NuxtJS Content Security Policy

0
votes

Unable to apply a content security policy without including unsafe-inline for scripts and styles. NuxtJS generates both inline styles and scripts upon build.

As my application is static, NuxtJS default configuration for this does not work as it requires Server side rendering to achieve this. I haven't been able to find a way to inject a nonce into the build process to solve this issue.

My current setup is to apply Security HTTP Headers to the domain is using a cloudflare worker which does not touch the application. Therefore I am looking for options how to integrate this between the application and edge worker https://scotthelme.co.uk/csp-nonces-the-easy-way-with-cloudflare-workers/

Came across couple of injecting methods using middleware while browsing nuxtjs github issues which I can't get to work.

Has anyone found a solution for generating a policy which does not include unsafe-inline, either directly in the application or externally?

1
http-headersnuxt.jscontent-security-policycloudflare-workers

1 Answers

0
votes

NuxtJS generates both inline styles and scripts upon build. ... I haven't been able to find a way to inject a nonce into the build process to solve this issue

From the point of view of the CSP

  • there are 3 types inline scripts and only 1 of them may be allowed using 'nonce-value'
  • there are 3 types on inline styles (including JS call of .setAttribute() function - yeah it's requires 'unsafe-inline' in style-src too), and only 1 of them may be allowed using 'nonce-value'.

Therefore, in an abstract form, your task is not solvable, you need specifics.

Assuming you are only using <script>...</script> and <style>...</style> constructs (these may be allowed using 'nonce-value') you have 3 options:

  1. use 'nonce-value'
  2. use 'hash-value'
  3. place script/style into external file and use 'self'

In case of usage document.createElement('style'), opt 1 is preferable you just set style.nonce = 'generated_base64_value' attribute. Because to calculate 'hash-value' is not easy in this case.

In case of usage <script>...</script> and <style>...</style> much easier to calculate hashes or move all to external file (opts 2, 3).
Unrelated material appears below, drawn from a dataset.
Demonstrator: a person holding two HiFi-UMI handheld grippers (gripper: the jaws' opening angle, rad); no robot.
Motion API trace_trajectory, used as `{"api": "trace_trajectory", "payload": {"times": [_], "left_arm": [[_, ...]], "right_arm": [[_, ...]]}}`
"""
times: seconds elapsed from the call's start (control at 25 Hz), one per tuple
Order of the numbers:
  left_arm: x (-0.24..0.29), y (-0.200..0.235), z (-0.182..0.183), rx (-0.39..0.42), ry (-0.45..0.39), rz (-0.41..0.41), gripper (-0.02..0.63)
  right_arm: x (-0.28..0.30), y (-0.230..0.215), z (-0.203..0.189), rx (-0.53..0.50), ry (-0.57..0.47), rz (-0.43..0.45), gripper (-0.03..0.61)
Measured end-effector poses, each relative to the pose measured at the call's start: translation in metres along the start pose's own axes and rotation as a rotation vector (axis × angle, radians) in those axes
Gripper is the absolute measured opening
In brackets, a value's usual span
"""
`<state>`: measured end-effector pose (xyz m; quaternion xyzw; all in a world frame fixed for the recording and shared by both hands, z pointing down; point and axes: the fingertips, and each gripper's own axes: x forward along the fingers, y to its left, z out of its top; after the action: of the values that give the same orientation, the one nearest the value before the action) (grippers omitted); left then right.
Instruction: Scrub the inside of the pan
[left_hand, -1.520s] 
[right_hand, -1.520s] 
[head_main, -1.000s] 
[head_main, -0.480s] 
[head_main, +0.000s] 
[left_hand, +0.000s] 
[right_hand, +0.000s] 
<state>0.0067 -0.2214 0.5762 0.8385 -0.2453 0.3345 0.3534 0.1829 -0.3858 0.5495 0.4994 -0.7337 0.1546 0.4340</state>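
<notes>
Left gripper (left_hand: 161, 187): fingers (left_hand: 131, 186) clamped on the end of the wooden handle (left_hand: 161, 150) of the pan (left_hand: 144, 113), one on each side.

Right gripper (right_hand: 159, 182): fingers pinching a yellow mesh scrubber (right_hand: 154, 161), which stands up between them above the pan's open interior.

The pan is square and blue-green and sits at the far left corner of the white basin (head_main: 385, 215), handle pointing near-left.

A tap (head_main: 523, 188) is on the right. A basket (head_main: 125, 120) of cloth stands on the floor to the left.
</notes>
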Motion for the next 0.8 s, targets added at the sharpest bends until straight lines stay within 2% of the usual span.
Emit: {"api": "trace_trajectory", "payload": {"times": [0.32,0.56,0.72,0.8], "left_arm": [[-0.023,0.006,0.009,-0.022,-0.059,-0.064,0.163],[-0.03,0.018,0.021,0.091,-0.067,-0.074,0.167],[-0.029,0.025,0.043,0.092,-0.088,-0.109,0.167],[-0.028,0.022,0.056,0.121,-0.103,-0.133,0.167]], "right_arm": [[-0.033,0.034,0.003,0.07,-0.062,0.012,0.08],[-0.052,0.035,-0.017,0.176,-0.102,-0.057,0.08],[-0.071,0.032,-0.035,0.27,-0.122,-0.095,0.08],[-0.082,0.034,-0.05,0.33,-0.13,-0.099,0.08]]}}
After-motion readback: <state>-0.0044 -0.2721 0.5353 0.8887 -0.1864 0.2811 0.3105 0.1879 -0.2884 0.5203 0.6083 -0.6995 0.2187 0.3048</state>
To use cloudflare workers is complicate the code unnecessarily in this case.

Some middleware generates a lot of separate <style>.red {color:red;}</style>, <style>.r_padd {padding-right:20px;}</style>, etc. It is a headache for opts 1, 2, but easy solvable via opt 3.

If you use third-party scripts, for example Google Tag Manager, there is no way to get rid of 'unsafe-inline' scripts, and from 'unsafe-eval' too in some cases.

PS: There is no universal way. And not knowing what is under the hood of your car, it is difficult to give advice on how to afterburner it.